Using the data below, repeat all of it precisely.

* * *

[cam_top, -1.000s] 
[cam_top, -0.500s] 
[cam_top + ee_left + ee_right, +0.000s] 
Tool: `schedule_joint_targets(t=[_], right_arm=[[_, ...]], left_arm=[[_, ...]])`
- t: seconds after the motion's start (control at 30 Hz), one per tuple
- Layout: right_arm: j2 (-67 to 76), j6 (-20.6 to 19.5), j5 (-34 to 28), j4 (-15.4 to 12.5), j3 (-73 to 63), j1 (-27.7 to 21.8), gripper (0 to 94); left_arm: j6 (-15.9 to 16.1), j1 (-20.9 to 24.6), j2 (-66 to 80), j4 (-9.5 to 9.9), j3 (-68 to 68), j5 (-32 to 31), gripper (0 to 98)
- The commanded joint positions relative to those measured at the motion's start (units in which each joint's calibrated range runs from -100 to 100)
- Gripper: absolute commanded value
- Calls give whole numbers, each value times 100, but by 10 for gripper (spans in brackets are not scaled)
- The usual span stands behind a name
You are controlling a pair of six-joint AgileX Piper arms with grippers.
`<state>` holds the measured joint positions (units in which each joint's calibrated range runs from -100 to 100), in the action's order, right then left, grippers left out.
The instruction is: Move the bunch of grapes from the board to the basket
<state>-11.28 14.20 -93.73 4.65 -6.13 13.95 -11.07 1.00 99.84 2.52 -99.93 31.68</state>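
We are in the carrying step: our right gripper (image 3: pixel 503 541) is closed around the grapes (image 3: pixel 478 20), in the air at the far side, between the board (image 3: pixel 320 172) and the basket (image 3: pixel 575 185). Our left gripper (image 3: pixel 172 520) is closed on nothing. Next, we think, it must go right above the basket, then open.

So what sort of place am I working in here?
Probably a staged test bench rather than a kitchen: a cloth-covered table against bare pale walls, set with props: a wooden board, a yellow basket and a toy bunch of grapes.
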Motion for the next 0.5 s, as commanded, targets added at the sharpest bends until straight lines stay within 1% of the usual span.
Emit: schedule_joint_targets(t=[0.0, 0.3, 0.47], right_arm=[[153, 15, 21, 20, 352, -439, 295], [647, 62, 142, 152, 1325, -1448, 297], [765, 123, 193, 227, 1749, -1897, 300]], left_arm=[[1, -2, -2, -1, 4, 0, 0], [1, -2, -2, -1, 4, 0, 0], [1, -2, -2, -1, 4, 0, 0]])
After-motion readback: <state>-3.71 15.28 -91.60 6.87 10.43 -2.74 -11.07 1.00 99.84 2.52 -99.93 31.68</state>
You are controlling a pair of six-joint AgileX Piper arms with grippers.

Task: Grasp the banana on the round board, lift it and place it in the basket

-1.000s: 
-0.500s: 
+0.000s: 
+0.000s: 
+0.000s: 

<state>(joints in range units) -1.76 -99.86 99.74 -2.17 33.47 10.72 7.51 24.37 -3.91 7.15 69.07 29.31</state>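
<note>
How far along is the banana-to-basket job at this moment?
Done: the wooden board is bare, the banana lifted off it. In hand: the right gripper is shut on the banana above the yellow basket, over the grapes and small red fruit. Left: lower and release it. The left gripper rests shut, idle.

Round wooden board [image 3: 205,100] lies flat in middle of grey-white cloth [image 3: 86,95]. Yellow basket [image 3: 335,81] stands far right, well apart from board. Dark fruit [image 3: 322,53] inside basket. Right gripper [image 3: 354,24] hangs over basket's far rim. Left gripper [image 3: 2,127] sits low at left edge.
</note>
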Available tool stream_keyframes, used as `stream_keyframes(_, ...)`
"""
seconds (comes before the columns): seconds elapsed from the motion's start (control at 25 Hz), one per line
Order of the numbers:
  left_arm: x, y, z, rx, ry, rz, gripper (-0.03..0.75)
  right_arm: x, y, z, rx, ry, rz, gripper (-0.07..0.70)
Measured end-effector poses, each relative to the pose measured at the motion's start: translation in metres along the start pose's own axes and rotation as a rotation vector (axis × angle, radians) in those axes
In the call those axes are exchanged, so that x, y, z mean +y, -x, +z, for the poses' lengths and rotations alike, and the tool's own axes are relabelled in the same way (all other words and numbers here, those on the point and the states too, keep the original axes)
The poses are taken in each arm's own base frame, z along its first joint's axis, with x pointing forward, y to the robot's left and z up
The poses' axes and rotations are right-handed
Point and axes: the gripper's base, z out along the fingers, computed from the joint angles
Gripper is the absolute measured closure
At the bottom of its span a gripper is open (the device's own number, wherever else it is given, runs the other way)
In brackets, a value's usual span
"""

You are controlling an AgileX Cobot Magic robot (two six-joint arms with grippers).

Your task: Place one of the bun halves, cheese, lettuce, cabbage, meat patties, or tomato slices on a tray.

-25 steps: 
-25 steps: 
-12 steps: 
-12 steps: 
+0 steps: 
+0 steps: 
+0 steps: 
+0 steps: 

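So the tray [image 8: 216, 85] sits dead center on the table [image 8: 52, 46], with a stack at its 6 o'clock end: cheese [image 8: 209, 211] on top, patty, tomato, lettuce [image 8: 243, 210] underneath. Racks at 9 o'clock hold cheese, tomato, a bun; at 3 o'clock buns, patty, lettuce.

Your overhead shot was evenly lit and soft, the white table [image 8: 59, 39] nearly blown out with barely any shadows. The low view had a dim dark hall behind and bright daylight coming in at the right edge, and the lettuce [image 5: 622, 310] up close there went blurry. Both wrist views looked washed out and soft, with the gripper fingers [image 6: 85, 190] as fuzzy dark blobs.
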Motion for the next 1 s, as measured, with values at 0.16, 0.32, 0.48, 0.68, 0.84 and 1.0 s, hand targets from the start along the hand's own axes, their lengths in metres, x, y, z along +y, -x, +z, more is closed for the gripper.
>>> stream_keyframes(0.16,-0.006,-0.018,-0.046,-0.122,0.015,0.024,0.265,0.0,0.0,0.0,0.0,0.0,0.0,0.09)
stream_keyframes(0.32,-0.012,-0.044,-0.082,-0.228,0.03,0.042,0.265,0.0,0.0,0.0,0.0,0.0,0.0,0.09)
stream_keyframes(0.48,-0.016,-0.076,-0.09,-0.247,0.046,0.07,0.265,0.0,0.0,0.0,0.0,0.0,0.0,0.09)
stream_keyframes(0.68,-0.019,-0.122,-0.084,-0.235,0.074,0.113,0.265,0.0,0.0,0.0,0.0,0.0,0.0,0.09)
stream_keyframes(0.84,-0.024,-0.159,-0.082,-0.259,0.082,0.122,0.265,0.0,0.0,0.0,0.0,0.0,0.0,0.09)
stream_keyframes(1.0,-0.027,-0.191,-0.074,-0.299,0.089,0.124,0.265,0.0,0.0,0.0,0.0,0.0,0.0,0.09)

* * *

▸ Response to this exercise
[cam_top, -1.000s] 
[cam_top, -0.500s] 
[cam_top + ee_left + ee_right, +0.000s] 
Tool: `schedule_joint_targets(t=[_], right_arm=[[_, ...]], left_arm=[[_, ...]])`
- t: seconds after the motion's start (control at 30 Hz), one per tuple
- Layout: right_arm: j2 (-67 to 76), j6 (-20.6 to 19.5), j5 (-34 to 28), j4 (-15.4 to 12.5), j3 (-73 to 63), j1 (-27.7 to 21.8), gripper (0 to 94); left_arm: j6 (-15.9 to 16.1), j1 (-20.9 to 24.6), j2 (-66 to 80), j4 (-9.5 to 9.9), j3 (-68 to 68), j5 (-32 to 31), gripper (0 to 98)
- The commanded joint positions relative to those measured at the motion's start (units in which each joint's calibrated range runs from -100 to 100)
- Gripper: absolute commanded value
- Calls give whole numbers, each value times 100, but by 10 for gripper (spans in brackets are not scaled)
- The usual span stands behind a name
You are controlling a pair of six-joint AgileX Piper arms with grippers.
`<state>` holds the measured joint positions (units in which each joint's calibrated range runs from -100 to 100), in the action's order, right then left, grippers left out.
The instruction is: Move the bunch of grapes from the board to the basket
<state>-11.28 14.20 -93.73 4.65 -6.13 13.95 -11.07 1.00 99.84 2.52 -99.93 31.68</state>
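We are in the carrying step: our right gripper (image 3: pixel 503 541) is closed around the grapes (image 3: pixel 478 20), in the air at the far side, between the board (image 3: pixel 320 172) and the basket (image 3: pixel 575 185). Our left gripper (image 3: pixel 172 520) is closed on nothing. Next, we think, it must go right above the basket, then open.

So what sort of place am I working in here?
Probably a staged test bench rather than a kitchen: a cloth-covered table against bare pale walls, set with props: a wooden board, a yellow basket and a toy bunch of grapes.
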Motion for the next 0.5 s, as commanded, targets added at the sharpest bends until straight lines stay within 1% of the usual span.
Emit: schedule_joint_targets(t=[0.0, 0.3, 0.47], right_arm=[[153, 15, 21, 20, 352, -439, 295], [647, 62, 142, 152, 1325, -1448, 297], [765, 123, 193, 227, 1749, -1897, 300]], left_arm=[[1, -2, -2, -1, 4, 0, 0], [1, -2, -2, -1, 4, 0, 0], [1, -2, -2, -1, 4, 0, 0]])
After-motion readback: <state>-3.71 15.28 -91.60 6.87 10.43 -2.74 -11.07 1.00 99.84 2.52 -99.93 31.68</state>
You are controlling a pair of six-joint AgileX Piper arms with grippers.

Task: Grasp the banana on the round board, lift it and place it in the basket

-1.000s: 
-0.500s: 
+0.000s: 
+0.000s: 
+0.000s: 

<state>(joints in range units) -1.76 -99.86 99.74 -2.17 33.47 10.72 7.51 24.37 -3.91 7.15 69.07 29.31</state>
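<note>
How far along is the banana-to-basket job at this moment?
Done: the wooden board is bare, the banana lifted off it. In hand: the right gripper is shut on the banana above the yellow basket, over the grapes and small red fruit. Left: lower and release it. The left gripper rests shut, idle.

Round wooden board [image 3: 205,100] lies flat in middle of grey-white cloth [image 3: 86,95]. Yellow basket [image 3: 335,81] stands far right, well apart from board. Dark fruit [image 3: 322,53] inside basket. Right gripper [image 3: 354,24] hangs over basket's far rim. Left gripper [image 3: 2,127] sits low at left edge.
</note>
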Available tool stream_keyframes, used as `stream_keyframes(_, ...)`
"""
seconds (comes before the columns): seconds elapsed from the motion's start (control at 25 Hz), one per line
Order of the numbers:
  left_arm: x, y, z, rx, ry, rz, gripper (-0.03..0.75)
  right_arm: x, y, z, rx, ry, rz, gripper (-0.07..0.70)
Measured end-effector poses, each relative to the pose measured at the motion's start: translation in metres along the start pose's own axes and rotation as a rotation vector (axis × angle, radians) in those axes
In the call those axes are exchanged, so that x, y, z mean +y, -x, +z, for the poses' lengths and rotations alike, and the tool's own axes are relabelled in the same way (all other words and numbers here, those on the point and the states too, keep the original axes)
The poses are taken in each arm's own base frame, z along its first joint's axis, with x pointing forward, y to the robot's left and z up
The poses' axes and rotations are right-handed
Point and axes: the gripper's base, z out along the fingers, computed from the joint angles
Gripper is the absolute measured closure
At the bottom of its span a gripper is open (the device's own number, wherever else it is given, runs the other way)
In brackets, a value's usual span
"""

You are controlling an AgileX Cobot Magic robot (two six-joint arms with grippers).

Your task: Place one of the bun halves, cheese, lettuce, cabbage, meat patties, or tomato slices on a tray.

-25 steps: 
-25 steps: 
-12 steps: 
-12 steps: 
+0 steps: 
+0 steps: 
+0 steps: 
+0 steps: 

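So the tray [image 8: 216, 85] sits dead center on the table [image 8: 52, 46], with a stack at its 6 o'clock end: cheese [image 8: 209, 211] on top, patty, tomato, lettuce [image 8: 243, 210] underneath. Racks at 9 o'clock hold cheese, tomato, a bun; at 3 o'clock buns, patty, lettuce.

Your overhead shot was evenly lit and soft, the white table [image 8: 59, 39] nearly blown out with barely any shadows. The low view had a dim dark hall behind and bright daylight coming in at the right edge, and the lettuce [image 5: 622, 310] up close there went blurry. Both wrist views looked washed out and soft, with the gripper fingers [image 6: 85, 190] as fuzzy dark blobs.
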Motion for the next 1 s, as measured, with values at 0.16, 0.32, 0.48, 0.68, 0.84 and 1.0 s, hand targets from the start along the hand's own axes, their lengths in metres, x, y, z along +y, -x, +z, more is closed for the gripper.
>>> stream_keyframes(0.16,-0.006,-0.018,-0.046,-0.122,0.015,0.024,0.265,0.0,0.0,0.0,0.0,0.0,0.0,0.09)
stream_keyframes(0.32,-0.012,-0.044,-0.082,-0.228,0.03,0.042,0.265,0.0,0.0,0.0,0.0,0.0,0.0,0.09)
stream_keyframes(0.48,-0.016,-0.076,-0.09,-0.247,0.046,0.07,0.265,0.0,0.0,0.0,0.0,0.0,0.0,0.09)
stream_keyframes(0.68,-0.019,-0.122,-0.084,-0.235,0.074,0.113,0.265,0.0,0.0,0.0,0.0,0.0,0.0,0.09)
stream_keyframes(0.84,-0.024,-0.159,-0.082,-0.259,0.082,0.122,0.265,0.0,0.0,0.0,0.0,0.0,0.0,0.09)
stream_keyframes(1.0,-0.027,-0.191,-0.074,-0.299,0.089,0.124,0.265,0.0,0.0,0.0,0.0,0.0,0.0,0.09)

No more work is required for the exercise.